Flunarizin mempunyai waktu paruh yang panjang, dengan
kadar mantap tercapai setelah 2 bulan, tetapi kadar obat
dalam darah masih dapat terdeteksi dalam waktu 2-4 bulan
setelah pengobatan dihentikan. Efek samping jangka pendek
dari penggunaan obat ini terutama adalah efek sedasi dan
peningkatan berat badan. Efek jangka panjang yang pernah
dilaporkan ialah depresi dan gejala parkinsonisme, tetapi
efek samping ini lebih banyak terjadi pada populasi lanjut
usia.
30
g. Simpatomimetik
Simpatomimetik, termasuk efedrin dan amfetamin, harus
digunakan secara hati-hati karena adanya efek adiksi.
h.
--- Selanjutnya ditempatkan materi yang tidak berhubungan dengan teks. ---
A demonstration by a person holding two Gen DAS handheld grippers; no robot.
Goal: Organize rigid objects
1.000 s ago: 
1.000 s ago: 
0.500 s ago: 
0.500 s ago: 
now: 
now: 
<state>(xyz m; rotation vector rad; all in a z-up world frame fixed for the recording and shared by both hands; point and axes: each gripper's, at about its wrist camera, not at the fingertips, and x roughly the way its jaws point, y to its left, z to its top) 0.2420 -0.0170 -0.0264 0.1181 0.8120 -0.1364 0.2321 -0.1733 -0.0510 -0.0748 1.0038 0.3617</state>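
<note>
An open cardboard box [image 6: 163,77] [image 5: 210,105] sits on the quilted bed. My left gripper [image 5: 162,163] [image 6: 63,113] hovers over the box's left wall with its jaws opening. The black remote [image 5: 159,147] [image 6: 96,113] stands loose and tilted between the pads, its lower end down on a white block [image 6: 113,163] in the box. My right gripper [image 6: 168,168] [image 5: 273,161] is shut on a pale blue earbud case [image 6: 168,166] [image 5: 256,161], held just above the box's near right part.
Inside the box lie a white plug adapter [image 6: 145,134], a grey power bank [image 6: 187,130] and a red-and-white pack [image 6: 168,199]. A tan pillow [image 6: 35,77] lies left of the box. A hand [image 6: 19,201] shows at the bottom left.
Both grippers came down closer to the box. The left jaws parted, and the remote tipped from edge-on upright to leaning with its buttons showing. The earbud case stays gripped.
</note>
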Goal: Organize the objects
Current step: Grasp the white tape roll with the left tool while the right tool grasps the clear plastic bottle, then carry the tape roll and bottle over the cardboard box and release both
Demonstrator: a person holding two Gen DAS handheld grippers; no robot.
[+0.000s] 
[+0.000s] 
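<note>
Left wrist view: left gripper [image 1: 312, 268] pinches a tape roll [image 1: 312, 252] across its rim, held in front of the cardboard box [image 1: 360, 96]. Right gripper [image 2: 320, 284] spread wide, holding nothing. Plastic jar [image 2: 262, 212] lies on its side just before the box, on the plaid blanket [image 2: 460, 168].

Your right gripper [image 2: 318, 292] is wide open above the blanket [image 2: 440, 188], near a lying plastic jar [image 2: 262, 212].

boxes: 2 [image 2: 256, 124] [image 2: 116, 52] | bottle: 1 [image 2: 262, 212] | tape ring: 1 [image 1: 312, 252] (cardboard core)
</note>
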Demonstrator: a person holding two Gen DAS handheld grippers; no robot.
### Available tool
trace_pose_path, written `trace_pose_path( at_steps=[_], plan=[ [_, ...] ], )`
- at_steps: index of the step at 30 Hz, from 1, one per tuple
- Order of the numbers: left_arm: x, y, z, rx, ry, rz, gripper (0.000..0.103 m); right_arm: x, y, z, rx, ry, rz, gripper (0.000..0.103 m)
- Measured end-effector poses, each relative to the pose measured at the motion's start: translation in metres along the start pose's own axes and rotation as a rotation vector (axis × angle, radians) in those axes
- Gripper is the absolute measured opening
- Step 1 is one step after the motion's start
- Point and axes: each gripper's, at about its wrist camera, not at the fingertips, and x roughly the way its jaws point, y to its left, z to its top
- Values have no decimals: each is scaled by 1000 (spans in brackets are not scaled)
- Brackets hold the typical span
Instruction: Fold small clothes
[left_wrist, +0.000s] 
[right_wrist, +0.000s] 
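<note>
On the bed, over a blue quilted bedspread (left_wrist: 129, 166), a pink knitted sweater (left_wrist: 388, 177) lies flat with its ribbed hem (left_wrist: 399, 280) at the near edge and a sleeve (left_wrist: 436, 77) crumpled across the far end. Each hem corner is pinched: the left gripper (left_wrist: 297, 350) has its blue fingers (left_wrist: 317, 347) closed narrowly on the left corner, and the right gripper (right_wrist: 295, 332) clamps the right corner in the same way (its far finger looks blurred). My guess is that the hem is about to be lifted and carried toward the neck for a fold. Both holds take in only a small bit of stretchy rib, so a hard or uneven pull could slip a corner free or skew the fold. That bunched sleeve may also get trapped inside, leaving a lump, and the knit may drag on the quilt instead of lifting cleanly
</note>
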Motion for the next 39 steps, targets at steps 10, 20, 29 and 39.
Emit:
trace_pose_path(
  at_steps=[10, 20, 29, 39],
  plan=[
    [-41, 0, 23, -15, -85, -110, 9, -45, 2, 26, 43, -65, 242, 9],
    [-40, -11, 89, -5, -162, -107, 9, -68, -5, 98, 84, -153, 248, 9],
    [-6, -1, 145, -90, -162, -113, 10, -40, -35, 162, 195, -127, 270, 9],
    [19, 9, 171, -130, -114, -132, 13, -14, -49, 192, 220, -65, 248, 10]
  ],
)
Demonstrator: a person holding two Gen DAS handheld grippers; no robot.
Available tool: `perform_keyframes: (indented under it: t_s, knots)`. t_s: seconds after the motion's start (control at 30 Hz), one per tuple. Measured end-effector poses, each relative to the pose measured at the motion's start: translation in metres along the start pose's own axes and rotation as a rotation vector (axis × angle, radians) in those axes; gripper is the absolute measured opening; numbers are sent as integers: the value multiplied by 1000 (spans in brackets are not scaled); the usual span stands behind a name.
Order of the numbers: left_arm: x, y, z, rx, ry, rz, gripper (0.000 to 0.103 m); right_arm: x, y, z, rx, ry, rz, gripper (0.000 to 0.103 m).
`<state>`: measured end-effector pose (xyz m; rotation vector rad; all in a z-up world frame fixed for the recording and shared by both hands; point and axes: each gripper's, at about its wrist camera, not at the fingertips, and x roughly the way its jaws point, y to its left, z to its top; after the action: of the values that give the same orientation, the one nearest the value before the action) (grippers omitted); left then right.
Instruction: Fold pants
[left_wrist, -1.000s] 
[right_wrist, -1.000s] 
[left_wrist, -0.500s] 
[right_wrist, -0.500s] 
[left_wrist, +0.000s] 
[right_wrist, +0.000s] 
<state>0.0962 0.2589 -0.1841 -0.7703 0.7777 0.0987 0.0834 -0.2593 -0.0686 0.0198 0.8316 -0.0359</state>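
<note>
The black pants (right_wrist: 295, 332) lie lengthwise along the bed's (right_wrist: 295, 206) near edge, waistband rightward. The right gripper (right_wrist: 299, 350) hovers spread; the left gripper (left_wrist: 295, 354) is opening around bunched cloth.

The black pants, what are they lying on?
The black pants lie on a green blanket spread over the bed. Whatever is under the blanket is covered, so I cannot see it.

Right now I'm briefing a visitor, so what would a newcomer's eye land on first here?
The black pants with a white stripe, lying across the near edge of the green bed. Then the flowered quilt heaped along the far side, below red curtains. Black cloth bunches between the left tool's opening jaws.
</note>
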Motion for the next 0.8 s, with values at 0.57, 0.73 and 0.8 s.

Asetilleusin
Obat ini banyak digunakan di Prancis. Mekanisme kerja
obat ini sebagai antivertigo tidak diketahui dengan pasti,
tetapi diperkirakan bekerja sebagai prekrusor neuromediator
yang memengaruhi aktivasi vestibuler aferen, serta
diperkirakan mempunyai efek sebagai “antikalsium” pada
neurotransmisi. Beberapa efek samping penggunaan
asetilleusin ini di antaranya adalah gastritis (terutama pada
dosis tinggi) dan nyeri di tempat injeksi.
i. Lain-lain
Beberapa preparat ataupun bahan yang diperkirakan
mempunyai efek antivertigo di antaranya adalah ginkgo
biloba, piribedil (agonis dopaminergik), dan ondansetron.